If the partition column already exists in the DataFrame (no derivation needed), omit expression:

"partition_columns": [
  { "column": "region" }
]

Multi-level partitioning:

"partition_columns": [
  { "column": "order_year",  "expression": "EXTRACT(YEAR FROM order_date)" },
  { "column": "order_month", "expression": "EXTRACT(MONTH FROM order_date)" }
]

Partition expressions run late in the pipeline, after schema hints, deduplication, computed columns, SCD2 columns, and system columns. That means they can rely on columns created earlier in the pipeline.


Pattern 5 — SCD2 audit columns

When load_type is scd2, the SCD2ColumnAdder transformer automatically adds three columns.
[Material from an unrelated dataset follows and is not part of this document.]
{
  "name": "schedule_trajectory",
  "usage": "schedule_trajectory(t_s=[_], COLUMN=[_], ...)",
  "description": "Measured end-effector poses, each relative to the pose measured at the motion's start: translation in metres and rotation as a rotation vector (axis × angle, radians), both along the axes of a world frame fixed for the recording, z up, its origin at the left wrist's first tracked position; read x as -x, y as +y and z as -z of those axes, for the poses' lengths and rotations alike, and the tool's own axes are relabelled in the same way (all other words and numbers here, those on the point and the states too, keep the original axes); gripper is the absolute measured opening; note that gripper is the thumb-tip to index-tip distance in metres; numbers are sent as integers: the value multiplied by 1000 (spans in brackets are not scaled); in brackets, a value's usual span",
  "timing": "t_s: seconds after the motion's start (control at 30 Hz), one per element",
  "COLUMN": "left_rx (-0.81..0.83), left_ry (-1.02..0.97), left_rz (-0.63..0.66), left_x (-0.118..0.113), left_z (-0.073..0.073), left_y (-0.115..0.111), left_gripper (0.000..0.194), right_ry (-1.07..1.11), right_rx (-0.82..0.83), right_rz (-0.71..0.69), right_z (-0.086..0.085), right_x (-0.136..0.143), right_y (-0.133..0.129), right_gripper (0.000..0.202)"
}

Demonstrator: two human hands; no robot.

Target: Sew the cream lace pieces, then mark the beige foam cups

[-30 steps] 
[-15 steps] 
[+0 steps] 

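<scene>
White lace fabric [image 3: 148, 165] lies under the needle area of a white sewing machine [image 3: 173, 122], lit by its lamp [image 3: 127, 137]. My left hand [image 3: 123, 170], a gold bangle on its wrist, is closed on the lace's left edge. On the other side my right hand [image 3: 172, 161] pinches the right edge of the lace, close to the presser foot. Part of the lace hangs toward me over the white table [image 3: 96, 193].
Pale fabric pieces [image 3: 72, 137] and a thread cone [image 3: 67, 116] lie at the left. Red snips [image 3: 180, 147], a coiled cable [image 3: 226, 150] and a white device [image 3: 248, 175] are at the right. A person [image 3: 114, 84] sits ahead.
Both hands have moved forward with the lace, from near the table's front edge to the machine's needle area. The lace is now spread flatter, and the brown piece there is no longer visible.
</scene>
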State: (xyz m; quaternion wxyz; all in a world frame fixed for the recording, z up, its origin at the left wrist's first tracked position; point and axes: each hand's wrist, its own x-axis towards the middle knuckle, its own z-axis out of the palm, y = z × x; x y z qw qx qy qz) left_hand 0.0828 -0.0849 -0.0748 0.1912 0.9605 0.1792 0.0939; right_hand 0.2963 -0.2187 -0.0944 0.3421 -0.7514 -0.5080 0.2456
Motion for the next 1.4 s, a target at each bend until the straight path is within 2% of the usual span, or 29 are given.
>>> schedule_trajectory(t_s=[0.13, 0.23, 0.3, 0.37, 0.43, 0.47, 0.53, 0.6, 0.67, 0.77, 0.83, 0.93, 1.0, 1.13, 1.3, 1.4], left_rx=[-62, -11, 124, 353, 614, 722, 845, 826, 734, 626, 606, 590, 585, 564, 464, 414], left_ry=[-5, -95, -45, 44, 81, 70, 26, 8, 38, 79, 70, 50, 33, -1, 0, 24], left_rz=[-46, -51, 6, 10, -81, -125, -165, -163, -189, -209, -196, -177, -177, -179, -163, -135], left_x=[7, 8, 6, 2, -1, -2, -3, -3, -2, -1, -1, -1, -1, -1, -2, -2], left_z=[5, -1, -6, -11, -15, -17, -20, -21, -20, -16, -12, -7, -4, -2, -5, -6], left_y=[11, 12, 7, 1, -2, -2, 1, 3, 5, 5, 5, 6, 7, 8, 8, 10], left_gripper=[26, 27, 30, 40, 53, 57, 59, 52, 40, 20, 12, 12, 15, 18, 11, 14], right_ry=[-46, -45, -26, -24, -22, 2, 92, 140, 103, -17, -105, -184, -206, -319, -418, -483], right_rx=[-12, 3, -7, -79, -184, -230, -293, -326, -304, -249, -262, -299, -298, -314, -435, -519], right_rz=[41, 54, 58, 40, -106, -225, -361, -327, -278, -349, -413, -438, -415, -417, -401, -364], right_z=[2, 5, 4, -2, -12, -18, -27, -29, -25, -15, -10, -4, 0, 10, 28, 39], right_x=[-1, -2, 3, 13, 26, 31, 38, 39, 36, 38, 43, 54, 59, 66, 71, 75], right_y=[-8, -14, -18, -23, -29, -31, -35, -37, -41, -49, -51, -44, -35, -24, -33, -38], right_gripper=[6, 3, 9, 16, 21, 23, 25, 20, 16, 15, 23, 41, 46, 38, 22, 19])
You do not configure them in transform — just set the effective column in the destination configure:

"destination": {
  "connection_name": "gold",
  "schema_name":     "dims",
  "table":           "customer",
  "load_type":       "scd2",
  "merge_keys":      ["customer_id"],
  "configure":       { "scd2_effective_column": "updated_at" }
}

Columns added automatically:

Column Type Meaning
__valid_from timestamp Copied from scd2_effective_column
__valid_to timestamp (nullable) NULL = still current
__is_current boolean true for the active version

Pattern 6 — System columns (always present)

SystemColumnAdder runs on every dataflow, regardless of configuration. Your destination table will always receive these three columns:

Column Content
__created_at Framework timestamp when the row was first written
__updated_at Framework timestamp of the current write
__updated_by Job ID of the driver run

You do not configure these. If a merge destination already has __created_at from a previous run, the engine preserves its original value on the matched row and sets __updated_at to the current run timestamp.

Remember the ordering: these columns are always present in the written output, but they are not available to additional_columns because they are added later in the pipeline.


Transform configure flags

Two flags in transform.configure change how built-in transformers behave:

Key Default Effect
convert_timestamp_ntz true Converts timestamp_ntz columns to timestamp after schema hints
deduplicate_by_rank false Uses rank-based deduplication instead of row-number semantics

Example:

"transform": {
  "schema_hints": [
    { "column_name": "created_at", "data_type": "timestamp" }
  ],
  "configure": {
    "convert_timestamp_ntz": false,
    "deduplicate_by_rank": true
  }
}

Final step: column-name sanitization

After all configured transforms run, ColumnNameSanitizer lowercases column names. Plan for lowercase destination columns even when the source used mixed case, quoted identifiers, or API keys like CustomerID.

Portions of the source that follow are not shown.